Calculating the Fama-French Factor Loadings

Note: This page contains the data source links and source code used in my “Fama-French Factor Loadings for Popular ETFs” post and my “Fundamental Indexing: Up and Running for 5 Years” post.

If you are looking for a detailed tutorial on how to run the Fama-French regressions using R, then check out my screencast here.

Data:

The data for the Fama-French factors and the Fama-French 25 Portfolios comes from the Kenneth French website. I removed the header information from these files, and I removed the extra data (everything except the monthly value weighted returns) from text file for the Fama-French 25 Portfolios. The data for the ETFs analyzed is downloaded automatically from Yahoo! Finance.

Code:

The Fama-French factor loadings for the ETFs were calculated using the R script shown here. This script can be used to calculate the Fama-French factor loadings for any mutual fund or stock by changing the ticker symbol used in the script. Also, the date ranges can be modified by adjusting the starting and ending year/month in rows 8-11, and by modifying the starting date for the Yahoo! Finance query in line 25.

It is useful to run the regression for a broad ETF or fund (such as SPY) after changing the date range. If the dates are aligned correctly, the R-squared should be close to 0.99 for a broad index. Also, if the date specified in the Yahoo! query is prior to the earliest date available then the regression results will be misaligned, and this will show up as an error in the output or a very low R-squared.

A second script, written in Octave, is also listed below. This script is used to calculate the factor loadings and historical returns of the Fama-French 25 portfolios. This data is useful for comparing to the ETF regression results.

As a supplement to the data provided in the post, I’ve also included the detailed regression results at the bottom of this post.

R-Code

# Goal: Using data from Yahoo finance, estimate the Fama-French Factors for any security
# using monthly returns

library(tseries)

# Load FF factor returns
startyear = 2000;
startmonth = 11;
endyear = 2010;
endmonth = 10;

start = (startyear-1926.5)*12+startmonth;
stop = (endyear - 1926.5)*12+endmonth;star

ff_returns = read.table("F-F_Factors_monthly.txt")
rmrf = ff_returns[start:stop,2]/100
smb = ff_returns[start:stop,3]/100
hml = ff_returns[start:stop,4]/100
rf = ff_returns[start:stop,5]/100

# Load Fund Data
prices <- get.hist.quote("VTI", quote="Adj", start="2000-10-30", retclass="zoo")
prices <- na.locf(prices)               # Copy last traded price when NA

# To make weekly returns, you must have this incantation:
monthly.prices <- aggregate(prices, as.yearmon, tail, 1)
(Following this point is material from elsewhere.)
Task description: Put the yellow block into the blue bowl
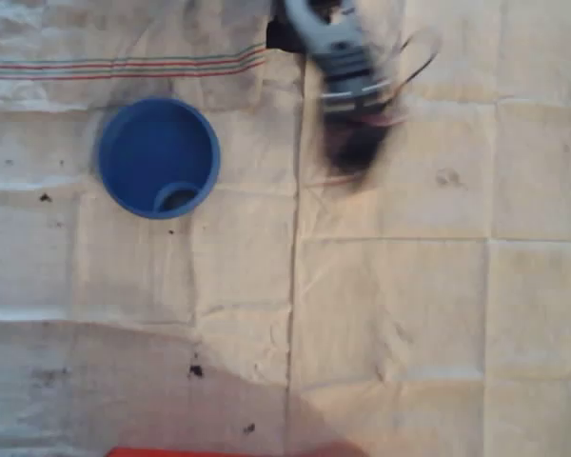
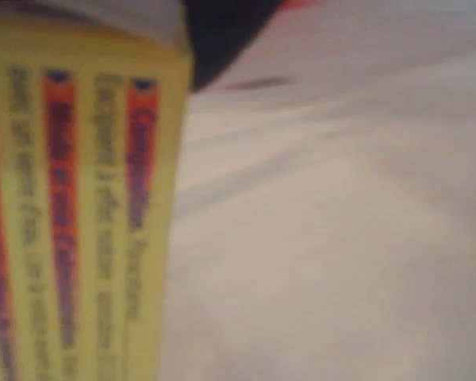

# Convert monthly prices to monthly returns
r <- diff(log(monthly.prices))
r1 <- exp(r)-1

# Now shift out of zoo to become an ordinary matrix --
rj <- coredata(r1)
rj <- rj[1:120]
rjrf <- rj - rf

d <- lm(rjrf ~ rmrf + smb + hml)               # FF model estimation.
print(summary(d))

Octave Code for Calculating Factor Loadings and Returns for Fama-French 25 Portfolios

clear all; % clear data from Octave
close all; % close all open plot windows

% Load Fama-French Data
ff_data = load('25_Portfolios_5x5_monthly_2.txt');
% Load FF Factor Mimicking Portfolios
ff_facts = load('F-F_Factors_monthly.txt');

% Starting point changed to January 1932 to avoid missing data
ff_data = ff_data(67:end,:);   % start after NAs end
ff_facts = ff_facts(67:end-1,:); % start after NAs end, factors had one extra sample, so used end-1

% Remove date column
r = ff_data(:,2:end);
% Remove date and risk free
ff3f = ff_facts(:,2:end);

% Prompt for User Input to get plotting range
startyear = input('Enter Starting Year between 1932 and 2010: ')
startmonth = input('Enter Starting Month 1-12: ')
endyear = input('Enter Ending Year between 1932 and 2010: ')
endmonth = input('Enter Ending Month 1-12: ')
plottitle = input('Enter Title for Plot: ','s')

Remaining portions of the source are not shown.